The right response depends on several factors and there is no one-size-fits-all solution A. Kevin Troutman and Matthew Korn, of Fisher & Phillips, recently penned an article in Forbes offering a few tips for employers to consider on how to respond to several questions relating to the Ebola virus:
What should employers do when they learn that an employee is planning a trip to West Africa to visit family?
What if other employees refuse to come to work because they fear that the returning employee may have been exposed to Ebola Virus Disease?
How can employers prepare in advance for such situations?
“Based on extensive news media coverage of the spread of Ebola in West Africa, and the recent transmission of the virus in the United States, many employers are scrambling to answer these questions. The right response depends on several factors and there is no one-size-fits-all solution,” wrote Troutman and Korn. They suggested that employers can “get out in front of these issues and reduce potential liability” by taking some proactive steps:
Communicating. To help reassure employees and customers, companies should prepare managers to: Give employees and customers pertinent information from the CDC and other health organizations; explain steps the company is taking to protect its employees, customers and the general public; and reaffirm that the company takes health and safety very seriously and will take appropriate, lawful action to protect them. Companies should also consider appointing a manager to develop a protocol for handling employee complaints and concerns.

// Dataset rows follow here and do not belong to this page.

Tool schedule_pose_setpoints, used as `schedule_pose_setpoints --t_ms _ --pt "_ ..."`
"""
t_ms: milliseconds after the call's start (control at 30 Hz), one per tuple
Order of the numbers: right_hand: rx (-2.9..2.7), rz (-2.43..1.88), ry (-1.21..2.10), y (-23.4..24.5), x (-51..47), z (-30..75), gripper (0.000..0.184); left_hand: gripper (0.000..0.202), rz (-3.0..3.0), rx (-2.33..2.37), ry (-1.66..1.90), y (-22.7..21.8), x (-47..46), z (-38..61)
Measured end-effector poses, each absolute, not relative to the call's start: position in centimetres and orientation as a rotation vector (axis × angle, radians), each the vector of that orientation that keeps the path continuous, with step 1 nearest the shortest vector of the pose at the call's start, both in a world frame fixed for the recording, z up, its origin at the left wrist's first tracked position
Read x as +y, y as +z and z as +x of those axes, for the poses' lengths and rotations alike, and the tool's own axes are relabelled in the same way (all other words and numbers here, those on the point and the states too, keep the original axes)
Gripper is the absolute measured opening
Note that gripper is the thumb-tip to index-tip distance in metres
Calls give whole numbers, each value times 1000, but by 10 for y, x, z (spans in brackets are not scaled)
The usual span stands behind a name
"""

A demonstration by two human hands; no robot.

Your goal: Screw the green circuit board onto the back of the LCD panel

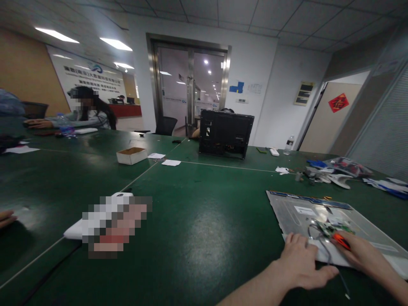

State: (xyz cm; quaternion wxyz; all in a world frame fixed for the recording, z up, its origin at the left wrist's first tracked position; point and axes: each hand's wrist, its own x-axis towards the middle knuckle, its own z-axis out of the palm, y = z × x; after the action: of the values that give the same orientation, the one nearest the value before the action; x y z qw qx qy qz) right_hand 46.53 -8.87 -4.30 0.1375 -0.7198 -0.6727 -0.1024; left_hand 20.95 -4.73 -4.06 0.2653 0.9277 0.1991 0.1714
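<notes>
A grey metal panel, the back of a flat screen, lies on the green table at the lower right. A small green circuit board with thin cables sits on it. My left hand rests flat on the panel's near edge with its fingers stretched out. My right hand is closed round a tool with an orange handle, whose tip is at the circuit board. A grey cable loops between my two hands.
A black computer case stands mid-table. A white box, paper slips, a water bottle and loose parts and bags lie around. A person sits at the far left. Another person's hand shows at the left edge.
</notes>
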Motion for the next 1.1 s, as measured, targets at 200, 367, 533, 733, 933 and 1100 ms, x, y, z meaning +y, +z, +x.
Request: schedule_pose_setpoints --t_ms 200,367,533,733,933,1100 --pt "-2047 -2075 64 -33 -78 471 27 64 2501 528 457 -42 -45 213" --pt "-1930 -2166 -43 -34 -63 455 30 57 2447 497 465 -47 -41 217" --pt "-1881 -2271 -178 -31 -41 426 31 36 2317 375 512 -55 -33 224" --pt "-1888 -2256 -161 -25 -15 375 42 16 2221 521 716 -53 -32 225" --pt "-1922 -2460 -148 -27 -5 326 46 14 2461 486 1021 -33 -56 213" --pt "-1904 -2564 -151 -26 -12 327 43 23 2573 359 1106 -41 -90 197"
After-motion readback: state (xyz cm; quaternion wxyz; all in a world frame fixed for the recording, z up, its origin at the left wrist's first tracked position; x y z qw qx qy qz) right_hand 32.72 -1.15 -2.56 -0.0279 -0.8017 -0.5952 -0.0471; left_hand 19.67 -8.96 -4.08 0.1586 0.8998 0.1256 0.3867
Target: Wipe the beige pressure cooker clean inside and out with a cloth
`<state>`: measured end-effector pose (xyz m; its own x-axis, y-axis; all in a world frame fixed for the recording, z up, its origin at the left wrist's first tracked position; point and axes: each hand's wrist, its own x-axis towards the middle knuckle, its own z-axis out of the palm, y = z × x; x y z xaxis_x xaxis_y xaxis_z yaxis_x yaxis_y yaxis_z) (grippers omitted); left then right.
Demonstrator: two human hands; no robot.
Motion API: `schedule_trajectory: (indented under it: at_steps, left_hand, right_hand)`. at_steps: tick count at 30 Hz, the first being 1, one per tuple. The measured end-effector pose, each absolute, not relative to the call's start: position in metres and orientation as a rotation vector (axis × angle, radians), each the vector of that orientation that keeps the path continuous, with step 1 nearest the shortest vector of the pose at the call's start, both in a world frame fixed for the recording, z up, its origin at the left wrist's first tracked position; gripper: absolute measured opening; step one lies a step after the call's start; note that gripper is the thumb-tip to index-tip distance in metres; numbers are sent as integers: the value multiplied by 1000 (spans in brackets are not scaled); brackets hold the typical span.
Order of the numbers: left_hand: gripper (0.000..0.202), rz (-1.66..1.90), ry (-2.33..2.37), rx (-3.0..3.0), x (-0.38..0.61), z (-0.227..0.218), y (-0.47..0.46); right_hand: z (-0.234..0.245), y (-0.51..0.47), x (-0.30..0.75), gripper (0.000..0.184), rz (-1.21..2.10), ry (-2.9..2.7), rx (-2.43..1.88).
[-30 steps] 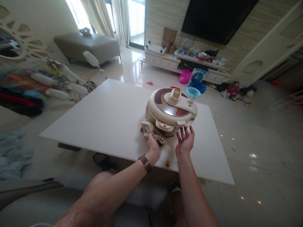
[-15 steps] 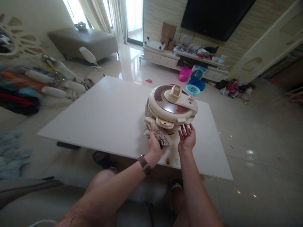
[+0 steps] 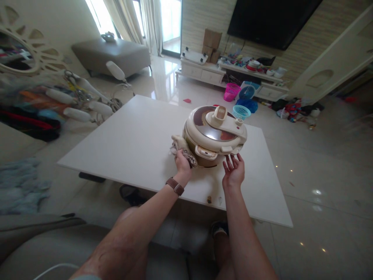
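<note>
Cooker (image 3: 215,133), cream, round and shiny-lidded, right of centre

From here I grasp a crumpled beige-and-brown patterned cloth (image 3: 182,144) in my left hand (image 3: 183,163), at the cooker's left side. My right hand (image 3: 234,175) is unclenched beneath its front-right rim; I can't tell whether it touches. The cooker sits on a rectangular white tabletop (image 3: 134,140): wide room leftward, a narrower strip rightward; both hands reach over the near edge.
</note>
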<state>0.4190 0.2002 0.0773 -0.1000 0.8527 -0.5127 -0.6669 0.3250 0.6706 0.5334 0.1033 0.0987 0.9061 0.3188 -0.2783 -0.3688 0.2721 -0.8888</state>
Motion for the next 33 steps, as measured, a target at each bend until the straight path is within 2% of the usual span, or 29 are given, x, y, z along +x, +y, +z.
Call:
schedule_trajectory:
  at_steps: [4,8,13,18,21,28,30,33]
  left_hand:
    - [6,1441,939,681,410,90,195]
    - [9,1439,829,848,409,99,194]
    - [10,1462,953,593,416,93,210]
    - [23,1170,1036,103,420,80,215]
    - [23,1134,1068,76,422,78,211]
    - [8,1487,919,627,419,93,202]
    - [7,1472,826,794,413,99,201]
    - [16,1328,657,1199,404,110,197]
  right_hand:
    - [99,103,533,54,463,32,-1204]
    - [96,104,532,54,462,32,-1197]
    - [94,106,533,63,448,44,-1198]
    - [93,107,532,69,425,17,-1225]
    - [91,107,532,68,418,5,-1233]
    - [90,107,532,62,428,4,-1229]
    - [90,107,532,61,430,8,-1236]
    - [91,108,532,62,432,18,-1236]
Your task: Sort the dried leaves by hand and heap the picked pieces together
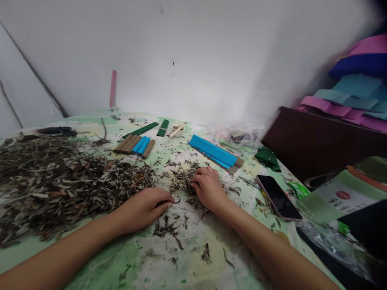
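Note:
A big heap of dried leaves (51, 179) covers the left of a green and white table (147, 265). A smaller clump of dried leaves (182, 179) lies in the middle. My left hand (145, 208) rests palm down at the heap's right edge, fingers together and curled onto the table. My right hand (207, 187) sits at the small clump, fingers bent and pinched into the leaves. Loose bits are scattered in front of both hands.
Brown and blue rolled tubes (135, 145), green strips (148, 129), a small bowl with sticks (177, 129) and a blue sheet (212, 150) lie behind. A phone (278, 197) lies at the right, near a dark cabinet (320, 140) and stacked coloured foam (362, 84). A pink tube (113, 88) leans on the wall.

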Motion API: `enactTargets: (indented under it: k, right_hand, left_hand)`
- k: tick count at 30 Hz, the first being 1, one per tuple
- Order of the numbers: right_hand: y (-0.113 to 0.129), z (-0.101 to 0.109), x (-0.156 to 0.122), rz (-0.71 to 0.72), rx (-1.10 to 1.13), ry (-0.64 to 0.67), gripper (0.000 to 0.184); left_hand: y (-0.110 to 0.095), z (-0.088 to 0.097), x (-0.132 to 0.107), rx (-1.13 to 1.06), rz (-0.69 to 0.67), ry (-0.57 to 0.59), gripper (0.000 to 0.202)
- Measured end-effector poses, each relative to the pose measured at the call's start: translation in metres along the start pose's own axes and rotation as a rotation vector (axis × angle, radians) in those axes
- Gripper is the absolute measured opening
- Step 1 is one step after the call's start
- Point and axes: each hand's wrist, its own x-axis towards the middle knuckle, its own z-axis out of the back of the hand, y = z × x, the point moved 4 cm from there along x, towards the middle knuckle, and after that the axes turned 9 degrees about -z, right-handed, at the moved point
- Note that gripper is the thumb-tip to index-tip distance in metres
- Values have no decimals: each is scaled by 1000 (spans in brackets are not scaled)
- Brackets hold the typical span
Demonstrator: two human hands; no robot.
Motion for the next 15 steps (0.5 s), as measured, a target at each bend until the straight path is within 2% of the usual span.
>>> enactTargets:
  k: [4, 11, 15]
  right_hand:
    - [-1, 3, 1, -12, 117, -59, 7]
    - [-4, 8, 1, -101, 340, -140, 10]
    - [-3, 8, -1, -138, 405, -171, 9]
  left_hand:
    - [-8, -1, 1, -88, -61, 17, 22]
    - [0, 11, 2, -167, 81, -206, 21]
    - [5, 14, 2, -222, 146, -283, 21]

Asking Employees About Travel Plans. If an employee travels to West Africa, or is otherwise potentially exposed to Ebola, employers can — and should — inquire about the employee’s travel plans, whether he/she had contact with anyone who was exposed to Ebola, and whether the employee is experiencing any flu-like symptoms. Employers should be careful, however, to ensure that no inquiry is likely to reveal an employee’s disability, which can lead to liability under the Americans with Disabilities Act (ADA).

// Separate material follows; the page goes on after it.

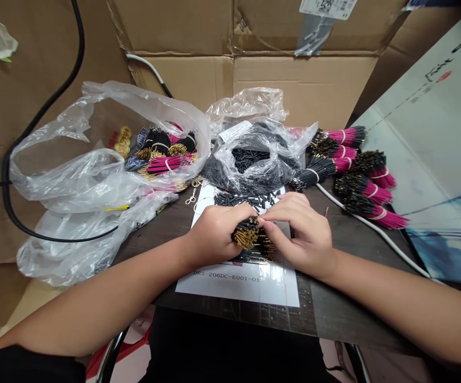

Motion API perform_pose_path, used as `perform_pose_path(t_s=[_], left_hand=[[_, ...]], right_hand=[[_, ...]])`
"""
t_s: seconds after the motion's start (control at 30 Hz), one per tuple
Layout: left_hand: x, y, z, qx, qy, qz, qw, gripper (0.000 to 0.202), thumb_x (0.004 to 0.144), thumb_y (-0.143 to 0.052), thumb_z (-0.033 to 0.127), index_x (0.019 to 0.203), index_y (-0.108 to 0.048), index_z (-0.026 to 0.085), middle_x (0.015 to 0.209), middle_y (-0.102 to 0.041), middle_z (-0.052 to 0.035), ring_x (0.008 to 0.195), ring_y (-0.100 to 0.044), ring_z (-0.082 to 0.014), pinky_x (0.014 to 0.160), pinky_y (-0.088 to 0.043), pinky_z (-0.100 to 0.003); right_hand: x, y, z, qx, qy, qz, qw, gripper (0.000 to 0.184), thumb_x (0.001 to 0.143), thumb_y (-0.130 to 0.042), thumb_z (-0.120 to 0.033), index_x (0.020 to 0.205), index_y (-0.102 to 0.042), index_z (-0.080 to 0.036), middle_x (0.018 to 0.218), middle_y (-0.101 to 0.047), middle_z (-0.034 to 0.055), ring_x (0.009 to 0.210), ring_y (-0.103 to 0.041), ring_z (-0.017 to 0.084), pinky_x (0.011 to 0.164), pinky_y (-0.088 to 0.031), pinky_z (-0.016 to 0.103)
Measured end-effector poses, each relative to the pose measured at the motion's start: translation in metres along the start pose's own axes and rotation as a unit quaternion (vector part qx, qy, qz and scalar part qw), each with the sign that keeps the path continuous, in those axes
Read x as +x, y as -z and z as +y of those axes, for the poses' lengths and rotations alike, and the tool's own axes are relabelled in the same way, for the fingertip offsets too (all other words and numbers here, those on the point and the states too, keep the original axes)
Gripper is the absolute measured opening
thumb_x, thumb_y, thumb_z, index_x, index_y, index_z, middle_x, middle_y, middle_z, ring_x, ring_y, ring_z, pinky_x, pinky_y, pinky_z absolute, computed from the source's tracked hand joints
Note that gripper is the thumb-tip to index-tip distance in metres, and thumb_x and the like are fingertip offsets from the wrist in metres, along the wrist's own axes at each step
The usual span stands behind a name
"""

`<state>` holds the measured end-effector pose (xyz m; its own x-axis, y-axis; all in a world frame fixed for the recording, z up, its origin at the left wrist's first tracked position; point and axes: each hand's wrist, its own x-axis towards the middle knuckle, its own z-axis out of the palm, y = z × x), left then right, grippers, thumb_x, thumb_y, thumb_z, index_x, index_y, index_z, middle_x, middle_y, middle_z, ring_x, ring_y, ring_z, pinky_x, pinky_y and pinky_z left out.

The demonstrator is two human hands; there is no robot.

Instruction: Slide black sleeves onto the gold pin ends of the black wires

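Note:
A bundle of black wires with gold-coloured metal ends [246, 234] is wrapped in my left hand [214, 231], its tips facing me. My right hand [304, 234] has thumb and forefinger pinched together at the bundle's right edge. Whatever sits between those fingertips is too small to make out. Below the bundle, more black wires with gold ends [268, 247] lie on a printed white sheet [238, 290]. Just beyond my hands, short black tubes [262, 201] are scattered on the same sheet.
Behind my hands sits an open clear bag [282, 175] full of short black tubes. A larger plastic bag [74, 181] at left holds black and pink wire bundles [169, 162]. Banded pink wire bundles [374, 191] lie at right, beside a white cable [382, 234]. Cardboard [198, 74] walls the back.

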<state>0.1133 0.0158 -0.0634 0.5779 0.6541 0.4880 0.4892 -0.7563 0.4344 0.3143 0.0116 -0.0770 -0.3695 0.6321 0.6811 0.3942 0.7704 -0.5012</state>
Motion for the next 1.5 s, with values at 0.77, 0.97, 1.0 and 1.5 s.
perform_pose_path(t_s=[0.77, 0.97, 1.0, 1.5], left_hand=[[0.001, -0.003, -0.003, 0.094, 0.005, -0.089, 0.992, 0.014, 0.082, -0.049, 0.026, 0.086, -0.057, 0.015, 0.074, -0.065, -0.0008, 0.068, -0.063, -0.0118, 0.061, -0.044, -0.02], [0.001, -0.003, -0.004, 0.103, 0.003, -0.094, 0.99, 0.013, 0.082, -0.049, 0.025, 0.086, -0.057, 0.015, 0.073, -0.065, 0.0, 0.067, -0.063, -0.0121, 0.06, -0.043, -0.021], [0.001, -0.003, -0.003, 0.106, 0.002, -0.094, 0.99, 0.014, 0.082, -0.049, 0.025, 0.086, -0.057, 0.015, 0.073, -0.064, 0.0, 0.067, -0.063, -0.0121, 0.059, -0.043, -0.021], [0.002, -0.005, -0.005, 0.156, -0.004, -0.103, 0.982, 0.009, 0.078, -0.048, 0.022, 0.08, -0.054, 0.016, 0.067, -0.061, 0.0001, 0.059, -0.059, -0.0136, 0.053, -0.038, -0.023]], right_hand=[[0.012, 0.02, -0.025, -0.089, 0.105, 0.012, 0.991, 0.012, 0.074, -0.067, -0.015, 0.084, -0.062, -0.018, 0.072, -0.067, 0.0012, 0.067, -0.06, 0.013, 0.068, -0.05, 0.032], [0.01, 0.019, -0.021, -0.103, 0.107, 0.0, 0.989, 0.014, 0.073, -0.069, -0.015, 0.085, -0.062, -0.018, 0.073, -0.067, 0.0008, 0.066, -0.059, 0.013, 0.067, -0.048, 0.032], [0.01, 0.019, -0.02, -0.108, 0.111, 0.0, 0.988, 0.015, 0.072, -0.069, -0.015, 0.085, -0.062, -0.018, 0.074, -0.067, 0.0007, 0.066, -0.059, 0.013, 0.067, -0.048, 0.032], [0.012, 0.021, -0.02, -0.126, 0.108, -0.034, 0.986, 0.016, 0.073, -0.067, -0.016, 0.087, -0.061, -0.02, 0.074, -0.065, 0.0007, 0.068, -0.057, 0.014, 0.067, -0.044, 0.033]])
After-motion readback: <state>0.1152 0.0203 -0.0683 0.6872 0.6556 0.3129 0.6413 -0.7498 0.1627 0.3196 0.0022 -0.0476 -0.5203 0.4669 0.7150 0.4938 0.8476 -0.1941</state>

Quarantining an exposed employee is also “an increasingly common consideration among employers, particularly where telecommuting is not an option.” Troutman and Korn say that realistically, an employer cannot “quarantine” an employee, but could place an employee on leave of absence during the 21-day incubation period, to determine whether the employee is infected. However, this option also presents potential liability under the ADA.
“The ADA not only prohibits employers from discriminating against employees who are disabled (being infected with Ebola would likely be considered a disability), it also prohibits discrimination against an employee ‘regarded’ as disabled. So for most employers, this is currently not the best option.”
Meanwhile, if other employees refuse to work because they are afraid of becoming infected with Ebola, this may be a protected work refusal under OSHA’s whistleblower protections or similar state laws. Additionally, if several employees refuse to work and essentially go on strike, their refusal would likely be protected under the National Labor Relations Act. “Therefore, employers must consider whether refusal to work is protected before taking any adverse action, such as termination.”
Troutman and Korn summarize that the Ebola outbreak is an evolving situation and employers need to carefully consider their response, in order to maintain workplace safety and to avoid potential liability under a variety of federal and state laws. Employers should consult their legal counsel to discuss specific situations.